3) Georg, Kulturhistoriker, geb. 2. Juni 1866 in Brandenburg a. d. Havel, studierte in Berlin und Greifswald deutsche Philologie und Geschichte, trat in den Bibliotheksdienst, lebte seit 1887 in Greifswald, seit 1892 in Jena und ist jetzt Direktor der Stadtbibliothek in Kassel. Er ist zurzeit einer der entschiedensten Vertreter der Kulturgeschichte in Deutschland. Von seinen Werken nennen wir: »Geschichte des deutschen Briefes« (Berl. 1889–91, 2 Bde.); »Kulturstudien« (das. 1893); »Häusliches und gesellschaftliches Leben im 19. Jahrhundert« (das. 1898); »Der Kaufmann in der deutschen Vergangenheit« (Leipz. 1899, als 2. Bd. der »Monographien«); »Geschichte der deutschen Kultur« (das. 1904); »Germanische Kultur in der Urzeit« (das. 1905). Er gab die »Zeitschrift für Kulturgeschichte« (Weim., später Berl. 1893–1902, 9 Bde., nebst ergänzenden »Beiträgen«, Berl. 1897–98,2 Hefte) und die »Monographien zur Kulturgeschichte« (Leipz., später Jena 1899–1905, 12 Bde.) heraus, denen sich die »Denkmäler der deutschen Kulturgeschichte« (Berl. 1899 ff., Bd. 1: »Deutsche Privatbriefe des Mittelalters« von S.) anschlossen.
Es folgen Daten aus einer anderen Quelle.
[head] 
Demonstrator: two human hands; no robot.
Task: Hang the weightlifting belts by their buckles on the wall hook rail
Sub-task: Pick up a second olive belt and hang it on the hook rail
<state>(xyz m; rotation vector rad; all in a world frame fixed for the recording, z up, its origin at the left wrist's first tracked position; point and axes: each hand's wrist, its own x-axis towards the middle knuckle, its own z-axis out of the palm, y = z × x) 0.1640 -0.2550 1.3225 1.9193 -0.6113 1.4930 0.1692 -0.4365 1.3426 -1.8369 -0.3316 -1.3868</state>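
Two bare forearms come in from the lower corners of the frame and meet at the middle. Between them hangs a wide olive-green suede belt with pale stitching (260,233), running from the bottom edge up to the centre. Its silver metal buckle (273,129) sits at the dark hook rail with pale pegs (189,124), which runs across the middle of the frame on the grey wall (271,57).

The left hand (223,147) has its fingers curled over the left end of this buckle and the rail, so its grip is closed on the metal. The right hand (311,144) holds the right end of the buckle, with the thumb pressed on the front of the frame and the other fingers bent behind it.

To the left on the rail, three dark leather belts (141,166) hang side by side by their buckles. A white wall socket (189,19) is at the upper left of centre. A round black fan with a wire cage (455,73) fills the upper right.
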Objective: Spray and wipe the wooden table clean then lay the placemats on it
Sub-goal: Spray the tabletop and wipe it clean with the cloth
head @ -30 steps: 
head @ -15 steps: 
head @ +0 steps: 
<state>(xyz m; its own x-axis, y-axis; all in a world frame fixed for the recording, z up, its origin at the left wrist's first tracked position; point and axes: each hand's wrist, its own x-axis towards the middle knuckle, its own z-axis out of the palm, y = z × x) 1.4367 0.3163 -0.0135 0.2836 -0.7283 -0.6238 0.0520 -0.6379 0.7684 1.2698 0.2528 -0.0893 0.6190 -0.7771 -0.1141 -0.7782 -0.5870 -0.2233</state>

Seit 1903 leitet er das »Archiv für Kulturgeschichte« (Berl., bisher 5 Bde.). In der Bibliothek des Stuttgarter literarischen Vereins gab er den »Briefwechsel Balthasar Paumgartners des Jüngern und seiner Gemahlin Magdalena 1582–1598« (Stuttg. 1895, Bd. 1) heraus.